Take Cover, Fall Allergy Season has Arrived

Fall allergy sufferers, beware, fall allergy season has already begun. In some areas, the season arrived nearly two weeks ago, two weeks earlier than usual. The season typically begins around mid-August, but because the spring season arrived so late, and due to the amount of precipitation we have experienced this summer, ragweed began pollinating early. Ragweed is the plant that pollinates during the end of summer, early fall season and is what allergy sufferers receive symptoms from at this time of the year.

If you receive cold-like symptoms every early fall, you most likely are allergic to ragweed pollens. Allergy symptoms include sneezing, itchy eyes and nose, post nasal drip, scratchy throat, coughing and/or wheezing, fatigue, and sinus headaches. If you have minor symptoms, some over-the-counter medications should relieve them. You can also use vaporizers and nose sprays to alleviate symptoms. Vaporizers release vapors of menthol and eucalyptus the will clear out sinuses so you are able to breathe. You can use them for more than allergy symptoms, including colds, the flu and bronchitis.
Another remedy you can use is a nose spray or sinus rinse. The spray goes into your nose and clears out the passageways, allowing you to breathe, while also preventing congestion from occurring again. For sinus headaches, you can take over-the-counter medications or place a warm, moist towel on your face to break up congestion and relieve pressure.

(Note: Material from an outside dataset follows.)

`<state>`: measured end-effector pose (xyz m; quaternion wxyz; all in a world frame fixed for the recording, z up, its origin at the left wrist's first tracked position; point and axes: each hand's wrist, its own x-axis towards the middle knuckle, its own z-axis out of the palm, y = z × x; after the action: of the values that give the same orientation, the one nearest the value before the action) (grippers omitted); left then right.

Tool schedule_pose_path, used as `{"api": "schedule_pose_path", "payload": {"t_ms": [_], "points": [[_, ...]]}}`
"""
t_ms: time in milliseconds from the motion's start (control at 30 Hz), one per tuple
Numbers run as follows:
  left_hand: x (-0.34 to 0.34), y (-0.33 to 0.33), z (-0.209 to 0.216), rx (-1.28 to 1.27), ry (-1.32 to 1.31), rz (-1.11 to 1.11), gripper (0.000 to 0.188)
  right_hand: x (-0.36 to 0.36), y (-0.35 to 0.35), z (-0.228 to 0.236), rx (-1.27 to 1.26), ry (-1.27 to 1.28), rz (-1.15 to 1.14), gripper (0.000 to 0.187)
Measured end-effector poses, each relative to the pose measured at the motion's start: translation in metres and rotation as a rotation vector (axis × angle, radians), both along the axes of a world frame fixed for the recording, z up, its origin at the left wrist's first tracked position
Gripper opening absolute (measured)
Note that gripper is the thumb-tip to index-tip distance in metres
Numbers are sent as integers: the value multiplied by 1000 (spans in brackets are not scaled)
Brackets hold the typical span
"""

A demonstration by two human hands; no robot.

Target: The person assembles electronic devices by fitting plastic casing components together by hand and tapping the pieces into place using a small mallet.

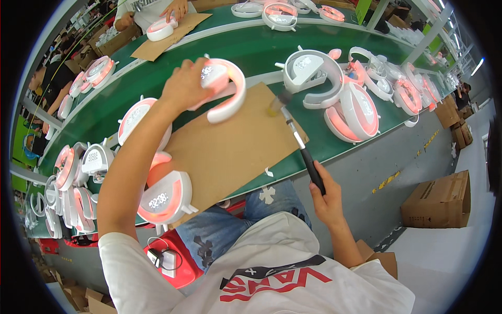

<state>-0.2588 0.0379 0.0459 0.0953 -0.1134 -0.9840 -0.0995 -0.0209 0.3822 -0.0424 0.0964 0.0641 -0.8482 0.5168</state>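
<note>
My left hand (183,86) grips a white, C-shaped clock lamp (226,111) by its left side, above a brown cardboard sheet (230,152). The lamp glows pink, and lit digits show on its face. In my right hand (328,199) is a small mallet (300,140) with a black handle and a metal shaft. Its blurred head, dark on one end and amber on the other, is over the sheet's right part, apart from the lamp. Another lit clock lamp (166,199) lies at the sheet's near left edge, and one more (137,121) is partly behind my left forearm.
Green conveyor belt (251,52) runs under the sheet. Several clock lamps (353,112) crowd its right side, others (73,188) its left. Across the belt, another person's hands (175,9) touch a lamp. A red stool (180,251) holds white adapters; a carton (436,201) stands right.
</note>
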Motion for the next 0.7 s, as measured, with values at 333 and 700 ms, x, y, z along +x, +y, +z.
{"api": "schedule_pose_path", "payload": {"t_ms": [333,700], "points": [[-119,-89,-61,-154,-86,373,75,-17,-9,15,209,120,85,46],[126,-76,128,313,-131,-327,48,-45,-16,23,630,164,10,43]]}}
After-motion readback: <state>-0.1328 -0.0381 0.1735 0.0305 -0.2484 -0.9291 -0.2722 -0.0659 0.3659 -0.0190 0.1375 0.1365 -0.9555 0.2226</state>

There are also precautions you can take in order to prevent allergy symptoms from occurring or worsening. Check local pollen levels when you know you are going to be outdoors for longer than five minutes at a time. When coming in from outside, immediately wash your hands—or if you have spent an extended period of time outdoors, immediately take a shower and wash your hair to remove pollens. Wear sunglasses, especially on windy days, to keep pollens out of the eyes. You can also wear an allergy mask that allows you to breathe in fresh air without breathing in harmful pollens. And, lastly, keep your home allergy-free with air purifiers and by changing out your furnace filters once every season.

However, if you are experiencing more severe symptoms, it is important to meet with an allergist to receive prescription medications. It is difficult to predict when fall allergy season ends—the pollens are typically removed by the second frost.